Salahkan revisi UU tersebut di atas? No, selama tidak melanggar aturan hukum dan konstitusi yang berlaku. Artinya secara prosedural revisi tersebut sah-sah saja. Yang jadi permasalahan, apakah revisi itu kompatibel dengan prinsip-prinsip demokrasi modern yang diinginkan rakyat?
Itulah masalahnya. Kita tahu, proses pembuatan hukum di negeri demokrasi harus menekankan pada asas manfaat, prioritas, utilitas, dan at all cost, perbaikan sistem kenegaraan. Dan revisi hukum tersebut jelas-jelas merusak sistem kenegaraan yang ada sebelumnya.
Meski demokrasi dipercaya sebagai sistem pemerintahan terbaik di zaman modern, tapi tetap saja bisa dimanipulasi oleh aktor-aktor "penguasa" yang ada di dalamnya. Sejarah mencatat, demokrasi telah melahirkan tiran seperti Adolf Hitler (Jerman), Mussolini (Itali), dan Ferdinand Marcos (Filipina). Ketiganya pemimpin yang sangat dibenci rakyatnya. Tapi demokrasi juga melahirkan pemimpin hebat seperti Angela Merkel (Jerman), Barack Obama (Amerika Serikat), dan Mark Rutte (Belanda). Ketiganya dikenal pemimpin yang dicintai rakyatnya.
Dengan demikian, demokrasi sebagai sebuah sistem pemerintahan, tetap bermata ganda. Ia bisa menjadi berkah. Tapi juga bisa menjadi petaka.
Lalu, bagaimana demokrasi di Indonesia? Tampaknya, masih jauh dari berkah. Deretan revisi undang-undang tersebut di atas menunjukkan demokrasi di Indonesia tengah menuju kehancuran. Alih-alih demokrasi memberikan peluang kepada rakyat untuk mendapat kehidupan yang lebih baik secara sosial, ekonomi, dan hukum -- yang terjadi malah sebaliknya. Demokrasi di Indonesia justru telah direkayasa untuk membangun politik dinasti, oligarki, dan tirani. Demokrasi telah diamputasi oleh sistem politik yang "mengatasnamakan demokrasi" itu sendiri.
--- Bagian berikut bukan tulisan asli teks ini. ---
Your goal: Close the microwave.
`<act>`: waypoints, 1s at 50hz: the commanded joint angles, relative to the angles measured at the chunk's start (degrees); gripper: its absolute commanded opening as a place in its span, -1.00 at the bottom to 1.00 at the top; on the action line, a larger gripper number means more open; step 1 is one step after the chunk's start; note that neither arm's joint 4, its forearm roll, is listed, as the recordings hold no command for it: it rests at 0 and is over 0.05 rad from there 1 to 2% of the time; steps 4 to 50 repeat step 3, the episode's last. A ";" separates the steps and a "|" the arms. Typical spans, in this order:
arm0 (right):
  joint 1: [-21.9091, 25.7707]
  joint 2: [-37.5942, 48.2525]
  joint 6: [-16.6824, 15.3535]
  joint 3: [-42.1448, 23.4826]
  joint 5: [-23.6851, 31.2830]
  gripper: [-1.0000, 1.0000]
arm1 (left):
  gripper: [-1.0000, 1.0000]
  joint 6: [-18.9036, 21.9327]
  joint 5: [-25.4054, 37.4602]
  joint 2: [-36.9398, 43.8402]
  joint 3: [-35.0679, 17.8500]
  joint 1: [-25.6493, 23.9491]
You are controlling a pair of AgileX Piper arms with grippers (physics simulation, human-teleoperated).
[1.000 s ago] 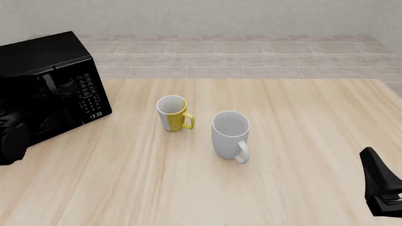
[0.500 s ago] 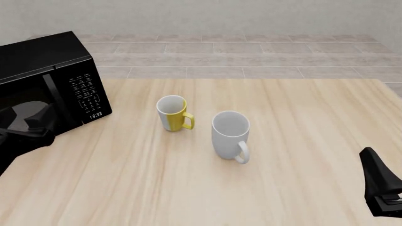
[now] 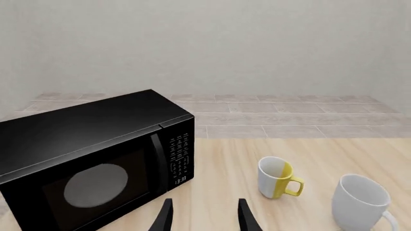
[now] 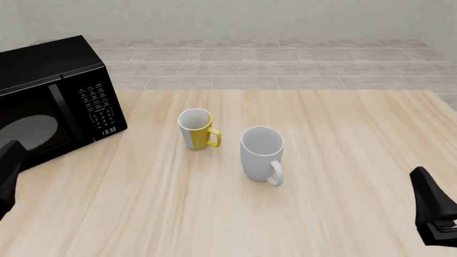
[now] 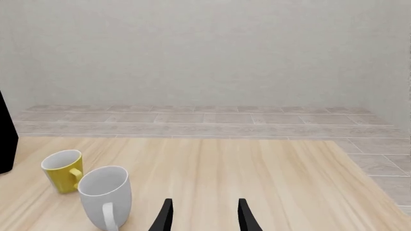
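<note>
The microwave (image 4: 53,101) stands at the table's far left, a large black box with its dark door flush against the keypad panel (image 4: 96,104). The grey round plate (image 3: 96,184) shows through the door glass. My left gripper (image 4: 7,174) hangs at the near left edge of the front view, back from the microwave's front and touching nothing. In the left wrist view its fingers (image 3: 161,219) stand apart with nothing between them, the gripper (image 3: 205,204) pointing at the microwave (image 3: 96,149). My right gripper (image 4: 434,214) rests open at the near right, far from the microwave.
A yellow-and-white mug (image 4: 196,128) and a larger white mug (image 4: 262,154) stand upright mid-table, to the right of the microwave. Both also appear in the right wrist view: the yellow mug (image 5: 63,171) and the white mug (image 5: 106,195). A tiled ledge and wall lie behind the table.
My left arm has drawn back from the microwave door toward the near left edge, uncovering the door, which now sits flush. The right arm has not moved.
</note>
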 commanded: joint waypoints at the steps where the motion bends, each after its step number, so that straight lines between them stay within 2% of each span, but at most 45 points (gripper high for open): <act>1: -0.34 -0.01 0.08 0.00 -0.38 1.00 | 1.00 0.38 3.33 -6.16 0.84 -0.99; 50: -0.53 -0.01 0.07 0.00 -0.37 1.00 | 1.00 0.26 3.43 -6.16 0.66 -1.29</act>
Di Indonesia -- pinjam istilah Eep Saefulloh Fatah, CEO PolMark -- demokrasi secara ironis menjadi sebuah kata oksimoron. Yaitu kata yang dalam dirinya mempunyai makna bertentangan. Contohnya, demokrasi yang memanipulasi hukum. Demokrasi yang membelenggu kebebasan berbicara. Demokrasi yang membangun dinasti.
Ketika demokrasi menjadi kata oksimoron, itu artinya, demokrasi tidak hanya diamputasi, tapi juga dimutilasi. Sungguh menyedihkan demokrasi yang berkembang di Indonesia. Kita sebagai rakyat yang taat hukum, harus berjuang untuk menghidupkan kembali demokrasi yang sedang sekarat ini.